Does that mean QC bodged the silicon or the driver and has to fix it with 2 additional services? Or....???

Its due to their driver as they are not using DSA or switchdev to actually represent it as a switch and are instead faking that those are individual netdevs so there is nothing in the kernel to update the FDB on a HW level.

Thanks
So the kernel can't correlate the seemingly independent ports...

Would it in theory be possible for the OS community to rewrite the driver in a more conventional way, if someone would want to take this task up, or is there something missing?

Sure, somebody can write a proper ethernet + DSA driver but good luck in writing that without any docs.

1 Like

Thanks, so we are back to the workarounds :wink:

no time to tinker lately, just wanted to let you know that the flush workaround for roaming works well for me. My biggest issue is a nonworking service or a reset due to low mem approximately every 2 weeks.

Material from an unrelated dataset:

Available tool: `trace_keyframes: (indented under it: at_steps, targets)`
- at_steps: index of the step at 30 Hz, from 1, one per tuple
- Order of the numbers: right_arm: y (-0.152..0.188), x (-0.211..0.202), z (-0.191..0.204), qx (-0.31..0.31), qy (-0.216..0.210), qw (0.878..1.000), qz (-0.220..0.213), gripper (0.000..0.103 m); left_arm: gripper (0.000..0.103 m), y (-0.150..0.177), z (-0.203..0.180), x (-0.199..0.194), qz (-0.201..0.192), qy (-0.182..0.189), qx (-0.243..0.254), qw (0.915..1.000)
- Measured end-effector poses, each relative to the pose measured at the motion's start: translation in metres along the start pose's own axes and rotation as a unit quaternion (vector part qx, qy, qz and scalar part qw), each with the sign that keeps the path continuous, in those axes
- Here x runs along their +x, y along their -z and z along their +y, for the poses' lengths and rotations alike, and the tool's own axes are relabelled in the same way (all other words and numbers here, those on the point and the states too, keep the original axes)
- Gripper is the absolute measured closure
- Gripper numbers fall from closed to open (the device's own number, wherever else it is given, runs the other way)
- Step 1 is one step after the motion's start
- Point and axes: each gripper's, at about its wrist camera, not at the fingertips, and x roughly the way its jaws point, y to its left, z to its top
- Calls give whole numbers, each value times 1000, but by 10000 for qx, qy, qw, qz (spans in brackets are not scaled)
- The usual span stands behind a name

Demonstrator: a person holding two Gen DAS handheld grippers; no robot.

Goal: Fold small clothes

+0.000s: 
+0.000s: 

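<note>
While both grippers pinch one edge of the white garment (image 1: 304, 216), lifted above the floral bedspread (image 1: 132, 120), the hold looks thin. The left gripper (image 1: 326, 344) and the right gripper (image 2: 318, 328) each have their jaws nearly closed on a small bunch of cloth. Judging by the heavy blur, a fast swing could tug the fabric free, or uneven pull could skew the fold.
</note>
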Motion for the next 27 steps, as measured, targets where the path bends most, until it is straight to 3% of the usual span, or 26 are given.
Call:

Good find, and indeed makes sense!

Anything against including my changes to add bridge-mgr to your nss repo? I've been running this as just an AP for the last month or so without issue. I don't know if anybody else has tried and has anything good ro bad to report?

No, I don't have anything against it as it fixes a really annoying thing.
I just want people to know that this is all really flimsy due to the amount of QCA code we are pulling in, for example, the 2.5G port on AX9000 won't work in 1G when using it in initramfs and offloading is broken again.
And this just happened when rebasing on newer kernel point releases so everything that I was afraid of is happening and I don't have time nor knowledge to debug that whole mess.
I am spending most of the time working on this trying to get as most as possible upstream and that is a slow process.

So, If you want those to be included feel free to make a PR

Hi!

I'm know using robimarkos repo with psi-c patch, works perfectly.
Thank you psi-c for this good solution.